[Records contained in a dataset]
■ ■ ■ ■ ■ ■ ■
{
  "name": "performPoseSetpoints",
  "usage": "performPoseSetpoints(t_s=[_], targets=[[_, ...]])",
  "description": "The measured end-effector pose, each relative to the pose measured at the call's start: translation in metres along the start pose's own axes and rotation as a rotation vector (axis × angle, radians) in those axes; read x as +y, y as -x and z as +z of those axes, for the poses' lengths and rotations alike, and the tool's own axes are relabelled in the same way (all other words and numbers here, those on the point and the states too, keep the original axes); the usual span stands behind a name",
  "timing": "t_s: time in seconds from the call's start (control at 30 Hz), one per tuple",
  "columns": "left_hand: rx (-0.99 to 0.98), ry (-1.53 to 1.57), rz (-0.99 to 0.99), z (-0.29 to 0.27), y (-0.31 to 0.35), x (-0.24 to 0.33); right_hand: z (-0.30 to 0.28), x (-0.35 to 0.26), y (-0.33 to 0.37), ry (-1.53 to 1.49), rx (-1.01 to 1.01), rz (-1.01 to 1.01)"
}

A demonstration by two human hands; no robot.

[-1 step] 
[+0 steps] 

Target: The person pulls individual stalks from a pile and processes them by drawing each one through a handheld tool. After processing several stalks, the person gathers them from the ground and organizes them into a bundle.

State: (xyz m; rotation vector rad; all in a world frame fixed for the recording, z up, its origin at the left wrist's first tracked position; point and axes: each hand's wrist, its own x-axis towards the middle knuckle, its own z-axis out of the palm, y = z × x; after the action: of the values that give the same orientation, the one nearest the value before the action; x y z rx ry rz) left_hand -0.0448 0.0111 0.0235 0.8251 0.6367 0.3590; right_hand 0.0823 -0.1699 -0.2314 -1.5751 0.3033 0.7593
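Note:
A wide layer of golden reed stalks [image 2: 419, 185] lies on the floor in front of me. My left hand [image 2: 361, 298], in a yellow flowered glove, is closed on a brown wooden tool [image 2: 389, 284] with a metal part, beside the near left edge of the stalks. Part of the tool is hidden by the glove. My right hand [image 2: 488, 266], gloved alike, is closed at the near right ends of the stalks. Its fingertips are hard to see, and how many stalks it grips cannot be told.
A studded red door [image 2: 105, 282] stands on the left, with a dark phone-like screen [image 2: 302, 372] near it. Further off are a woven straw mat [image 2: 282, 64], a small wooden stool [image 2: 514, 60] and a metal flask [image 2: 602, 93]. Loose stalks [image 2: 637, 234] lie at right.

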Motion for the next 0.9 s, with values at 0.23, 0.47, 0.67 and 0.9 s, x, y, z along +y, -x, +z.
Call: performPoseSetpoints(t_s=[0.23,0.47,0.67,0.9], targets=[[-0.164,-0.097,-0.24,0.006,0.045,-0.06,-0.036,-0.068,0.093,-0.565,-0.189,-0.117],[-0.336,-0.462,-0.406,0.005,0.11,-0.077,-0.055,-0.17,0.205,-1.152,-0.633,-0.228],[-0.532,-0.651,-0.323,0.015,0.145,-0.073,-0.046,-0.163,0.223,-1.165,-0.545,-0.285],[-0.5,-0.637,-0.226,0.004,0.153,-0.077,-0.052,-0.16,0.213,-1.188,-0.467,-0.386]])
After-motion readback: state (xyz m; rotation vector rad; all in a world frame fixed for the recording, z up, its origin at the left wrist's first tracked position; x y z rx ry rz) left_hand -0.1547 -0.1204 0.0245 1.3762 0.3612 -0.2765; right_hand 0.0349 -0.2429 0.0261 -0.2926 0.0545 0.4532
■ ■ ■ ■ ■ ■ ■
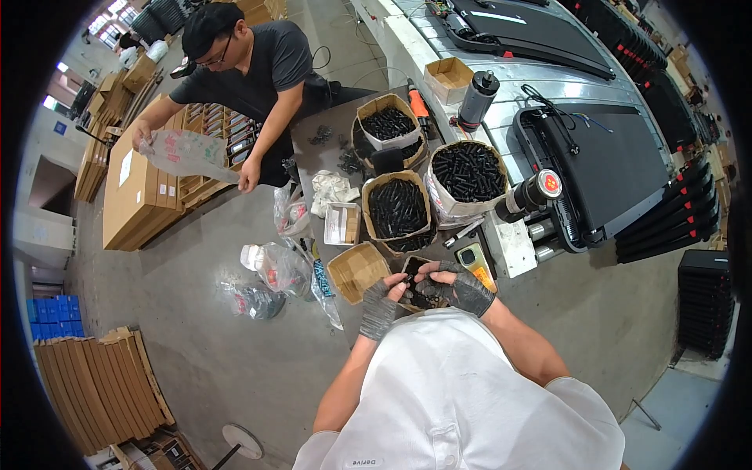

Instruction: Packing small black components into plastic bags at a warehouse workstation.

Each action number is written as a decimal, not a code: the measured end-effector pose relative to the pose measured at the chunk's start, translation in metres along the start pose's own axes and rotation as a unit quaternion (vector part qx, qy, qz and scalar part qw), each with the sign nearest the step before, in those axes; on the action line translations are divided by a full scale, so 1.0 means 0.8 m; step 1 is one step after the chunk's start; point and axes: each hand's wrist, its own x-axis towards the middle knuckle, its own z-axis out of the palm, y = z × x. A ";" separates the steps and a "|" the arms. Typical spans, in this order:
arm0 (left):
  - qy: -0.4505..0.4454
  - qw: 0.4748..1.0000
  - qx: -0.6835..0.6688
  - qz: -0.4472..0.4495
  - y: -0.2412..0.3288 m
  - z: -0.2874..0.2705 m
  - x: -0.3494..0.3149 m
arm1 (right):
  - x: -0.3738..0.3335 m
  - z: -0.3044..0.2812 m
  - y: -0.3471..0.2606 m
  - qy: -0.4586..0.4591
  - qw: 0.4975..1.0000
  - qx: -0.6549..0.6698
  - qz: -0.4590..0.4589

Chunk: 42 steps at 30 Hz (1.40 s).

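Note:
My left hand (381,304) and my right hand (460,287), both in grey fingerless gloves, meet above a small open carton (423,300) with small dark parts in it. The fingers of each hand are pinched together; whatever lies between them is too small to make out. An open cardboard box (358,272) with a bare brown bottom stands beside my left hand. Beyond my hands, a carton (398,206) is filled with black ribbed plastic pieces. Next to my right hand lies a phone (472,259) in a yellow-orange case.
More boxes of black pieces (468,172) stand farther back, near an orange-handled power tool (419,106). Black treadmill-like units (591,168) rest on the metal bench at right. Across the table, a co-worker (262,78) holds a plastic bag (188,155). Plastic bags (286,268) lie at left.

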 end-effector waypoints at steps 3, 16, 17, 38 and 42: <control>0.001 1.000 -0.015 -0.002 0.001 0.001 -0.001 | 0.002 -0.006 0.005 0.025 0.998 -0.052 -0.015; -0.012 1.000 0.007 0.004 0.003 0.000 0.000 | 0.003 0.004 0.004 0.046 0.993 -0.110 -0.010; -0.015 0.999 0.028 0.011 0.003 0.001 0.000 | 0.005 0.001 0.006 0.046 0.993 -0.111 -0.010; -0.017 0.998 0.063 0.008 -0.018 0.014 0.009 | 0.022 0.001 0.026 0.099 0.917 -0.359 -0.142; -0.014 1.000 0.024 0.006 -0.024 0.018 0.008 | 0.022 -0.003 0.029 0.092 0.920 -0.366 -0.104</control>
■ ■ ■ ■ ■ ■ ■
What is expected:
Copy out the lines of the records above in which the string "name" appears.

Output of the task:
  "name": "performPoseSetpoints",
  "description": "The measured end-effector pose, each relative to the pose measured at the call's start: translation in metres along the start pose's own axes and rotation as a rotation vector (axis × angle, radians) in those axes; read x as +y, y as -x and z as +z of those axes, for the poses' lengths and rotations alike, and the tool's own axes are relabelled in the same way (all other words and numbers here, those on the point and the states too, keep the original axes); the usual span stands behind a name",

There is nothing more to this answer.